Nel suo intervento prima ha citato le intimidazioni mafiose per antonomasia, come le teste di animali trovate fuori casa; malgrado ciò oggi ne parla con un sorriso, come si fa?
Oggi ne parlo con un sorriso, ma allora mi sono preoccupato. Oggi mi chiedo, con vent’anni in più – allora ne avevo trenta, oggi ne ho cinquanta – che paura può far mai una gallina azzoppata o un coniglio sventrato? D’altronde, se qualcuno ti vuole far male seriamente, di sicuro non ti mette la gallina sgozzata, viene e ti prende sotto casa. Sono forme oserei dire aborigene, folkloristiche della criminalità.

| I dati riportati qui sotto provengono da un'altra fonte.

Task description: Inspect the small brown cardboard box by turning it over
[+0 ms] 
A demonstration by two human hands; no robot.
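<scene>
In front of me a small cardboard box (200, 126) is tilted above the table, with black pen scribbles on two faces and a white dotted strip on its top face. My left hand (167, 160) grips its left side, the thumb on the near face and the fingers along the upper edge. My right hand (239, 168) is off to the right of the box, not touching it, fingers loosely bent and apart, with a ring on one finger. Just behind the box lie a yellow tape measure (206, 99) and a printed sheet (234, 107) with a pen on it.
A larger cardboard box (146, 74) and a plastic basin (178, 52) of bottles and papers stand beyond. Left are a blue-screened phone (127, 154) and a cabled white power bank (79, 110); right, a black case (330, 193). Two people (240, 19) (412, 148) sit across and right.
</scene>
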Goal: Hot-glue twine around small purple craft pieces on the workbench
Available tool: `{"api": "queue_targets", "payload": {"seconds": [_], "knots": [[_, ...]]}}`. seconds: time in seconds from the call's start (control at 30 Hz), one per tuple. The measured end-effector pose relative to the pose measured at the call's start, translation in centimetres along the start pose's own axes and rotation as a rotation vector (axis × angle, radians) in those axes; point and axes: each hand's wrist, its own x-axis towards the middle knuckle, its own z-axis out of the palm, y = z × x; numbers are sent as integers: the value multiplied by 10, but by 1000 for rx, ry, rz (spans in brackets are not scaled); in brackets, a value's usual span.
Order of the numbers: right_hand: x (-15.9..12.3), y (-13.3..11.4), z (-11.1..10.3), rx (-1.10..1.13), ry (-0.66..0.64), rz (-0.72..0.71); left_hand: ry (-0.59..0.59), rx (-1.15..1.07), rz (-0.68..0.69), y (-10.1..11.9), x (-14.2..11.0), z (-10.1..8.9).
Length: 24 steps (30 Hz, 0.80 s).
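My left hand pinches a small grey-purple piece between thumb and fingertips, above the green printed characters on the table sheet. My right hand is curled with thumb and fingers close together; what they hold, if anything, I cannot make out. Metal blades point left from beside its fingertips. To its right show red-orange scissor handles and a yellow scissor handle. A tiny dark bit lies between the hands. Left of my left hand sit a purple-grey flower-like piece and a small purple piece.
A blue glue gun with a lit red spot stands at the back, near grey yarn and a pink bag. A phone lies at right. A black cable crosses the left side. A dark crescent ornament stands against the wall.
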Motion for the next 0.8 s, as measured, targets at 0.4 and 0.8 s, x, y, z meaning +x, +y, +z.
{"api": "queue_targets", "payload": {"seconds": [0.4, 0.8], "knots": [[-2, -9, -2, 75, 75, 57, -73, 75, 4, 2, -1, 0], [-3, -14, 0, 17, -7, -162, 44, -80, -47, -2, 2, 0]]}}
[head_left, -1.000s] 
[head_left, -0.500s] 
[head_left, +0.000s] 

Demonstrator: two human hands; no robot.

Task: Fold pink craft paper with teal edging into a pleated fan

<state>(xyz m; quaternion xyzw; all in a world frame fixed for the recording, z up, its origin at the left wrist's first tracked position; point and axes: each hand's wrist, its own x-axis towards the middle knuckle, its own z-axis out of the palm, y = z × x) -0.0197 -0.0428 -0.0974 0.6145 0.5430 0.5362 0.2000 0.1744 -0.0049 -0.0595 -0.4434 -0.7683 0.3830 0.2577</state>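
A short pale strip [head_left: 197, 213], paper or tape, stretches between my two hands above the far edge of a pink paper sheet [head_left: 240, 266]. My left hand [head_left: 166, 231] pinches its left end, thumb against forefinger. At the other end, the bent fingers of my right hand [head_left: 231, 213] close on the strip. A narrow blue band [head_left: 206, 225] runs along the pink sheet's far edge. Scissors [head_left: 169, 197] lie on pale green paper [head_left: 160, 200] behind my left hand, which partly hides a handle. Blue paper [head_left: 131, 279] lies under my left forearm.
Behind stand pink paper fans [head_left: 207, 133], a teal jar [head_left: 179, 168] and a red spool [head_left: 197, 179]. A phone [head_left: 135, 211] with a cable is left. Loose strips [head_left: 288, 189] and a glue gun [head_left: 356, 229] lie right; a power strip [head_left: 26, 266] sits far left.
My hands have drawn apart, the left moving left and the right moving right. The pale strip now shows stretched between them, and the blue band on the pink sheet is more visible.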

E’ come il famoso can che abbaia che, in genere, non morde mai.

In ultima battuta, prima lei ha detto di non volersi definire una vittima di mafia: come sidefinirebbe?
No assolutamente, l’ho detto anche prima, quando in qualche convegno dicono “vittima di mafia” mi sembra un po’ pietoso. Io non mi sento una persona pietosa, mi sento una persona piena di energia. Lavoro da quando avevo sedici anni e ho cercato di dare insegnamenti dritti ai miei figli. Non mi sento una vittima, mi sento un semplice e libero cittadino italiano che fa, in questo momento particolare, la sua parte, che l’ha fatta e continuerà a farla. E preciso, l’ho fatto quando nel ’92 la legge anti-racket che risarciva non era stata neanche immaginata. Oggi c’è questo grande incentivo che ti mette nelle condizioni di poterti riprendere anche dal punto di vista economico.